The Library hosted a workshop on Gulliver’s Travels as part of the 2017 International Summer School. The Summer School is organised by the Institute of Irish Studies at Queen’s University, Belfast.
The Institute’s Director, Professor Peter Gray, supported the proposal to hold one of the workshops in the ‘Literature and Culture’ strand in the library.
Speaking ahead of the workshop, Professor Gray said, “We’re delighted that the Library is making its facilities and collections available to support our international summer school this year. Our students have come from all over the world to study the culture and history of Ireland, and there can be few better environments to investigate the eighteenth century than the Armagh Robinson Library.”
Professor Moyra Haslett, a member of the Institute’s Steering Committee, led the workshop which consisted of reading and discussing extracts from each of the four voyages of Jonathan Swift’s famous Gulliver’s Travels.
Professor Haslett said, “Gulliver’s Travels is famous throughout the world, often through film or children’s adaptations.
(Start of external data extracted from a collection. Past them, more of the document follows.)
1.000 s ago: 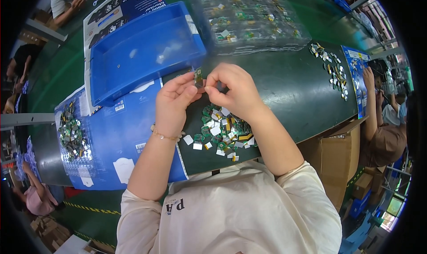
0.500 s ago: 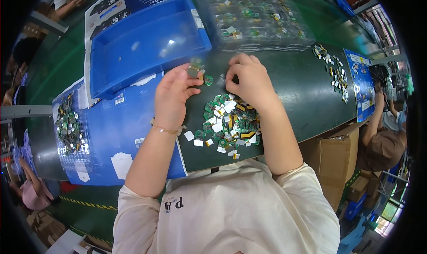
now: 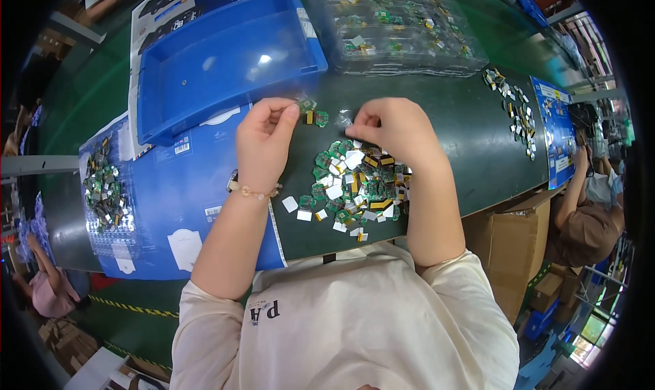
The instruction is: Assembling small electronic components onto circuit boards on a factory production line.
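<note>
My left hand (image 3: 265,141) pinches a small green and gold circuit piece (image 3: 310,113) between thumb and fingers above the dark green table (image 3: 450,137). My right hand (image 3: 390,129) is a little to its right, fingertips closed on a small clear bit (image 3: 343,118); what it is I cannot tell. Just below both hands lies a loose pile of small green circuit boards (image 3: 351,182) with white and gold pieces mixed in.
An empty blue plastic bin (image 3: 225,55) stands behind my left hand. Clear trays with boards (image 3: 402,25) sit at the back. A blue printed sheet (image 3: 170,199) holds another board pile (image 3: 102,192) at left. More boards (image 3: 512,107) lie right, near a cardboard box (image 3: 518,243) and a seated person (image 3: 590,212).
My hands have drawn apart: the left keeps the small board while the right has moved rightward with the clear bit. The view has shifted slightly.
</note>
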A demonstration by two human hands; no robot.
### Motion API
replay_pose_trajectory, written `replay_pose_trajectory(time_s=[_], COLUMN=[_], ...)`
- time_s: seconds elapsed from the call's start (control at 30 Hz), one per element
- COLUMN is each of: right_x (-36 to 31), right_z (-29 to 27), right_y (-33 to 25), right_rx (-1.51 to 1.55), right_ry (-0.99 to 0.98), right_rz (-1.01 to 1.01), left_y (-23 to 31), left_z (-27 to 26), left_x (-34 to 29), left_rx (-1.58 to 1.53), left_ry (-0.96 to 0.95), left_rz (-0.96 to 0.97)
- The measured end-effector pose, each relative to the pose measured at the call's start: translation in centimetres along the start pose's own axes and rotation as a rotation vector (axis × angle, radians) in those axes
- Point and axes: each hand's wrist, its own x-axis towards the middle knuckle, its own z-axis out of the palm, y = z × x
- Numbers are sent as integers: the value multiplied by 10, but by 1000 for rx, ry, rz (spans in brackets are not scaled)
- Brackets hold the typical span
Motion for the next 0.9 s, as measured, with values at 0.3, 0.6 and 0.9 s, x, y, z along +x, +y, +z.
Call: replay_pose_trajectory(time_s=[0.3,0.6,0.9], right_x=[-10,-8,-8], right_z=[-3,-16,-3], right_y=[1,4,-3], right_rx=[-53,248,863], right_ry=[-314,-453,-231], right_rz=[-289,-271,-209], left_y=[14,9,24], left_z=[8,8,3], left_x=[0,-14,-15], left_rx=[489,61,-158], left_ry=[156,-228,-930], left_rz=[334,50,-281])
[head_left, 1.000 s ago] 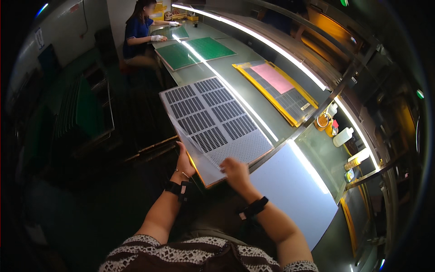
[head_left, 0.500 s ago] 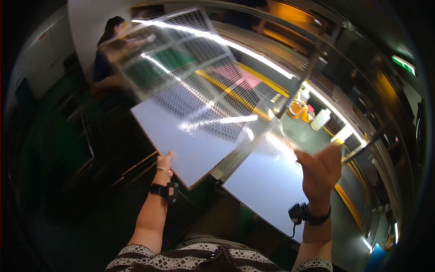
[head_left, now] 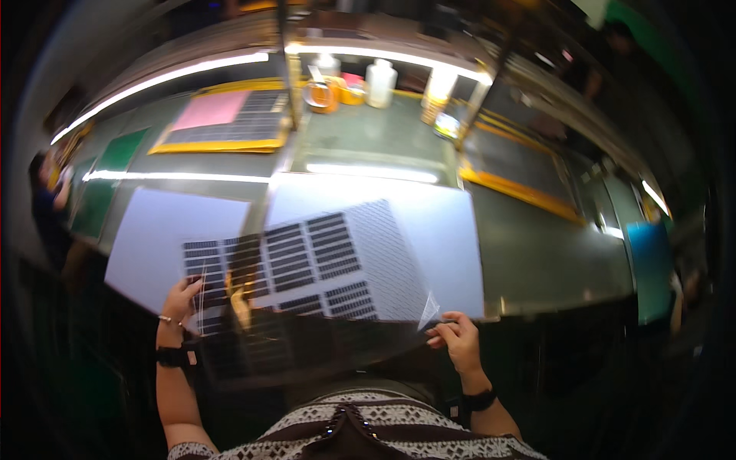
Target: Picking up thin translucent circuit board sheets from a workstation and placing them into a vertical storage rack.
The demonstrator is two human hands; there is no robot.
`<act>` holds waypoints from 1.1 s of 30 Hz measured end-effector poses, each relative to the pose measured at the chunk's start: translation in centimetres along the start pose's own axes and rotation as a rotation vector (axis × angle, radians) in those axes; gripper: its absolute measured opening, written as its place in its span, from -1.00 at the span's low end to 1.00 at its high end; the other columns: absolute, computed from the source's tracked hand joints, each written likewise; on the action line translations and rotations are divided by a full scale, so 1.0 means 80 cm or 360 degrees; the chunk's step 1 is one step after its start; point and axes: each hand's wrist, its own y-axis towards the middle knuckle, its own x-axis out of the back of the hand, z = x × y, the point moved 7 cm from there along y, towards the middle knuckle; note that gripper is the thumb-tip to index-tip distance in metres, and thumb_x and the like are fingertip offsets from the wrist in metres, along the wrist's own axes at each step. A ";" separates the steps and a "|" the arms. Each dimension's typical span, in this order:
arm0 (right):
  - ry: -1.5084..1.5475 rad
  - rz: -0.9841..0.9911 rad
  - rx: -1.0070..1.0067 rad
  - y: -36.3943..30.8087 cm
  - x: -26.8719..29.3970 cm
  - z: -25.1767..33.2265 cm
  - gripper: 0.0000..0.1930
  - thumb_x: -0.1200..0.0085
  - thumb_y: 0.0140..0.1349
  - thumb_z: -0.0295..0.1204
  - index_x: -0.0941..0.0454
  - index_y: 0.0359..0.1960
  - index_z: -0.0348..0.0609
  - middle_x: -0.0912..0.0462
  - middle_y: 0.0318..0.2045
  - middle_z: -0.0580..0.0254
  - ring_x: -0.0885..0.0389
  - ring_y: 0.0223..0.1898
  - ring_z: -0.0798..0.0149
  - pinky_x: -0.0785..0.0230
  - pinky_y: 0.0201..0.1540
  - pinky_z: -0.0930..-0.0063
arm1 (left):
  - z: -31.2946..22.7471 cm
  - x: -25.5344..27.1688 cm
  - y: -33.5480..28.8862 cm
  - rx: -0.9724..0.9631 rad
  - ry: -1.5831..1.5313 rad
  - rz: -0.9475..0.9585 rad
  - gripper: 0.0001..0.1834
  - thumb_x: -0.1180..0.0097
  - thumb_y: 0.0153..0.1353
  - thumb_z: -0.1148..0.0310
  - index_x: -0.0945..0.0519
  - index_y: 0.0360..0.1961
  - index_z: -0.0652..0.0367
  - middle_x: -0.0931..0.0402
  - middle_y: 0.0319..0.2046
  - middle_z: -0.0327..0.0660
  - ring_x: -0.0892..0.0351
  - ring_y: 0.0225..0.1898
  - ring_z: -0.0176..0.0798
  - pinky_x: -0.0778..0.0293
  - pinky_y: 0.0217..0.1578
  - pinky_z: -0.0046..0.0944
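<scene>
The left hand (head_left: 181,300) and the right hand (head_left: 458,340) both pinched a clear printed film (head_left: 322,268) by its edges, above the white sheets (head_left: 452,230).

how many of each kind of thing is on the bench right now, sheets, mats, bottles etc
clear printed sheet, held by left hand and right hand: 1
white panels: 2
yellow-edged trays: 2
green mats: 2
white bottle: 1
orange-lidded jar: 1
blue sheet: 1
Total: 10
</scene>
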 end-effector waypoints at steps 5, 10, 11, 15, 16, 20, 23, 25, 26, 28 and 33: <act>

The workshop was a good opportunity to read Swift’s original text, and in the fitting setting of the Robinson Library, which owns Swift’s original copy of the book, complete with his own notes on the text.”
Carol Conlin, the Library’s Assistant Keeper, said, “It was a pleasure to host the Summer School’s workshop, as the theme of ‘Literature and Culture’ sits so comfortably within our collections. It was a further pleasure to give students from America, Australia, Canada and Switzerland a tour of the Library and of No 5 Vicars’ Hill. We hope that if they undertake further studies, these students will have been encouraged to return to Armagh Robinson Library for their own research.”